* _EXERCISE DESCRIPTION_
The data below is to be repeated in full, exactly as shown.

* _SOURCE DATA_
★ ★ ★ ★
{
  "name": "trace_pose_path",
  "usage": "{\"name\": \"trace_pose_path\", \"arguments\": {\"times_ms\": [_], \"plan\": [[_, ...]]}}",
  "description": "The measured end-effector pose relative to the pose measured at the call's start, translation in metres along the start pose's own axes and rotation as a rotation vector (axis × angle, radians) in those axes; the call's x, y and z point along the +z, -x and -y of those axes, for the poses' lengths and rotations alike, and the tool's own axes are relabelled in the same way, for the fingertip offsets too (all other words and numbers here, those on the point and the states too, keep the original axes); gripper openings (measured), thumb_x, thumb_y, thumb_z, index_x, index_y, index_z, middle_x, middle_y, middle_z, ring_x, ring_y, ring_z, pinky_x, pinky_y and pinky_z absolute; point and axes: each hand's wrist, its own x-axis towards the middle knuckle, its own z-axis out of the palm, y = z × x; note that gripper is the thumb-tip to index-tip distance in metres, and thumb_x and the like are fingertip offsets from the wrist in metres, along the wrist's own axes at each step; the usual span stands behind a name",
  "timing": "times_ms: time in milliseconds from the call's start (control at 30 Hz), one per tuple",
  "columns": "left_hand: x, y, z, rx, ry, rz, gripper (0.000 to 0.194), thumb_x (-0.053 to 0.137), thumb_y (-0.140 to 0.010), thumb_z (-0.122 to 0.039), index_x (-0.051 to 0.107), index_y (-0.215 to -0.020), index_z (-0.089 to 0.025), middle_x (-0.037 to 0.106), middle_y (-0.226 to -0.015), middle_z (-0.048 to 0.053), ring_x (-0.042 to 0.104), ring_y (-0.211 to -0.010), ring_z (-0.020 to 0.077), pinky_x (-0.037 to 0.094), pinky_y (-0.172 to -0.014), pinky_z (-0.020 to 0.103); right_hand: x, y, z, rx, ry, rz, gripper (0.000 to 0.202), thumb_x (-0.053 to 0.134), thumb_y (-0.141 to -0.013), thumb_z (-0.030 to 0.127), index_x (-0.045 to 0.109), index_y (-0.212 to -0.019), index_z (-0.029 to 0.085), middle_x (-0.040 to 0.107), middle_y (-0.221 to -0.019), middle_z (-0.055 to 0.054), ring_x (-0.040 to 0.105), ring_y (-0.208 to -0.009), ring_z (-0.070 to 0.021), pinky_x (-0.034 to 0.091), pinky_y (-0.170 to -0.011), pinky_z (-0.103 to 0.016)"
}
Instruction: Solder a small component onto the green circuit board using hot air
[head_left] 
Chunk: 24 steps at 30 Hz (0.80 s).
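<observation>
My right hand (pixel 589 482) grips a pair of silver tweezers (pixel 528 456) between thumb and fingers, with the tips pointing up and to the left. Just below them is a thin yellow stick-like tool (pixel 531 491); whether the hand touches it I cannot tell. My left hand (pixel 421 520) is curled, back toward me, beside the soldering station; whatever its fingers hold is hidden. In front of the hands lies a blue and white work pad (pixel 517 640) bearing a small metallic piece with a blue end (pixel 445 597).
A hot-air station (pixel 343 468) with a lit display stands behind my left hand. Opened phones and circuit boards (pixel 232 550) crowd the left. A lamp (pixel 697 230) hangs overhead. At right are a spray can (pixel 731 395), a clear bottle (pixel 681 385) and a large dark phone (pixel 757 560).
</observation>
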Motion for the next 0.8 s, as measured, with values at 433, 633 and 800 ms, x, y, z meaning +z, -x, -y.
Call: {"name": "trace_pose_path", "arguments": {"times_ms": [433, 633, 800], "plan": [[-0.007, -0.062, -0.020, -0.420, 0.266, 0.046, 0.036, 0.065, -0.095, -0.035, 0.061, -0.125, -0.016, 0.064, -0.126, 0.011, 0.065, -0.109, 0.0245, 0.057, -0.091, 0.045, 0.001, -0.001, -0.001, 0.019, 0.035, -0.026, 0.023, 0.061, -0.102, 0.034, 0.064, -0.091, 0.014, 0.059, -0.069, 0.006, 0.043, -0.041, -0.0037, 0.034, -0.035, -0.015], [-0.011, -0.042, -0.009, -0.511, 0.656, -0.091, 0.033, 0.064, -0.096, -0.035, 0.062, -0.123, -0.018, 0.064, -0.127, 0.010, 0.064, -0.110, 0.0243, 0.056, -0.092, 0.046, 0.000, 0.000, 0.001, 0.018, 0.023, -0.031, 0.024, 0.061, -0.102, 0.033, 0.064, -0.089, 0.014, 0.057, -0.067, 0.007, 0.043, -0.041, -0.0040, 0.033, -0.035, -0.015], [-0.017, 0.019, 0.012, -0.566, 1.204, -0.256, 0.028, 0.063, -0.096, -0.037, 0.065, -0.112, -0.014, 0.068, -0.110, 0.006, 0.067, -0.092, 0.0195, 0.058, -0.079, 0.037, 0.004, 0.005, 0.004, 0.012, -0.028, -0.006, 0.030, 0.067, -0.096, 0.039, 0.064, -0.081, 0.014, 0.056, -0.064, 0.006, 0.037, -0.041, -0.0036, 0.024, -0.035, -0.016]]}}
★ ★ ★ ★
* _EXERCISE RESULT_
{
  "name": "trace_pose_path",
  "usage": "{\"name\": \"trace_pose_path\", \"arguments\": {\"times_ms\": [_], \"plan\": [[_, ...]]}}",
  "description": "The measured end-effector pose relative to the pose measured at the call's start, translation in metres along the start pose's own axes and rotation as a rotation vector (axis × angle, radians) in those axes; the call's x, y and z point along the +z, -x and -y of those axes, for the poses' lengths and rotations alike, and the tool's own axes are relabelled in the same way, for the fingertip offsets too (all other words and numbers here, those on the point and the states too, keep the original axes); gripper openings (measured), thumb_x, thumb_y, thumb_z, index_x, index_y, index_z, middle_x, middle_y, middle_z, ring_x, ring_y, ring_z, pinky_x, pinky_y and pinky_z absolute; point and axes: each hand's wrist, its own x-axis towards the middle knuckle, its own z-axis out of the palm, y = z × x; note that gripper is the thumb-tip to index-tip distance in metres, and thumb_x and the like are fingertip offsets from the wrist in metres, along the wrist's own axes at each step; the usual span stands behind a name",
  "timing": "times_ms: time in milliseconds from the call's start (control at 30 Hz), one per tuple",
  "columns": "left_hand: x, y, z, rx, ry, rz, gripper (0.000 to 0.194), thumb_x (-0.053 to 0.137), thumb_y (-0.140 to 0.010), thumb_z (-0.122 to 0.039), index_x (-0.051 to 0.107), index_y (-0.215 to -0.020), index_z (-0.089 to 0.025), middle_x (-0.037 to 0.106), middle_y (-0.226 to -0.015), middle_z (-0.048 to 0.053), ring_x (-0.042 to 0.104), ring_y (-0.211 to -0.010), ring_z (-0.020 to 0.077), pinky_x (-0.037 to 0.094), pinky_y (-0.172 to -0.014), pinky_z (-0.020 to 0.103); right_hand: x, y, z, rx, ry, rz, gripper (0.000 to 0.202), thumb_x (-0.053 to 0.134), thumb_y (-0.141 to -0.013), thumb_z (-0.030 to 0.127), index_x (-0.045 to 0.109), index_y (-0.212 to -0.019), index_z (-0.029 to 0.085), middle_x (-0.040 to 0.107), middle_y (-0.221 to -0.019), middle_z (-0.055 to 0.054), ring_x (-0.040 to 0.105), ring_y (-0.208 to -0.009), ring_z (-0.070 to 0.021), pinky_x (-0.034 to 0.091), pinky_y (-0.170 to -0.011), pinky_z (-0.103 to 0.016)"
}
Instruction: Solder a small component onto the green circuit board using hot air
[head_left] 
Chunk: 24 steps at 30 Hz (0.80 s).
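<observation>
My right hand (pixel 589 482) grips a pair of silver tweezers (pixel 528 456) between thumb and fingers, with the tips pointing up and to the left. Just below them is a thin yellow stick-like tool (pixel 531 491); whether the hand touches it I cannot tell. My left hand (pixel 421 520) is curled, back toward me, beside the soldering station; whatever its fingers hold is hidden. In front of the hands lies a blue and white work pad (pixel 517 640) bearing a small metallic piece with a blue end (pixel 445 597).
A hot-air station (pixel 343 468) with a lit display stands behind my left hand. Opened phones and circuit boards (pixel 232 550) crowd the left. A lamp (pixel 697 230) hangs overhead. At right are a spray can (pixel 731 395), a clear bottle (pixel 681 385) and a large dark phone (pixel 757 560).
</observation>
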Motion for the next 0.8 s, as measured, with values at 433, 633 and 800 ms, x, y, z meaning +z, -x, -y.
Call: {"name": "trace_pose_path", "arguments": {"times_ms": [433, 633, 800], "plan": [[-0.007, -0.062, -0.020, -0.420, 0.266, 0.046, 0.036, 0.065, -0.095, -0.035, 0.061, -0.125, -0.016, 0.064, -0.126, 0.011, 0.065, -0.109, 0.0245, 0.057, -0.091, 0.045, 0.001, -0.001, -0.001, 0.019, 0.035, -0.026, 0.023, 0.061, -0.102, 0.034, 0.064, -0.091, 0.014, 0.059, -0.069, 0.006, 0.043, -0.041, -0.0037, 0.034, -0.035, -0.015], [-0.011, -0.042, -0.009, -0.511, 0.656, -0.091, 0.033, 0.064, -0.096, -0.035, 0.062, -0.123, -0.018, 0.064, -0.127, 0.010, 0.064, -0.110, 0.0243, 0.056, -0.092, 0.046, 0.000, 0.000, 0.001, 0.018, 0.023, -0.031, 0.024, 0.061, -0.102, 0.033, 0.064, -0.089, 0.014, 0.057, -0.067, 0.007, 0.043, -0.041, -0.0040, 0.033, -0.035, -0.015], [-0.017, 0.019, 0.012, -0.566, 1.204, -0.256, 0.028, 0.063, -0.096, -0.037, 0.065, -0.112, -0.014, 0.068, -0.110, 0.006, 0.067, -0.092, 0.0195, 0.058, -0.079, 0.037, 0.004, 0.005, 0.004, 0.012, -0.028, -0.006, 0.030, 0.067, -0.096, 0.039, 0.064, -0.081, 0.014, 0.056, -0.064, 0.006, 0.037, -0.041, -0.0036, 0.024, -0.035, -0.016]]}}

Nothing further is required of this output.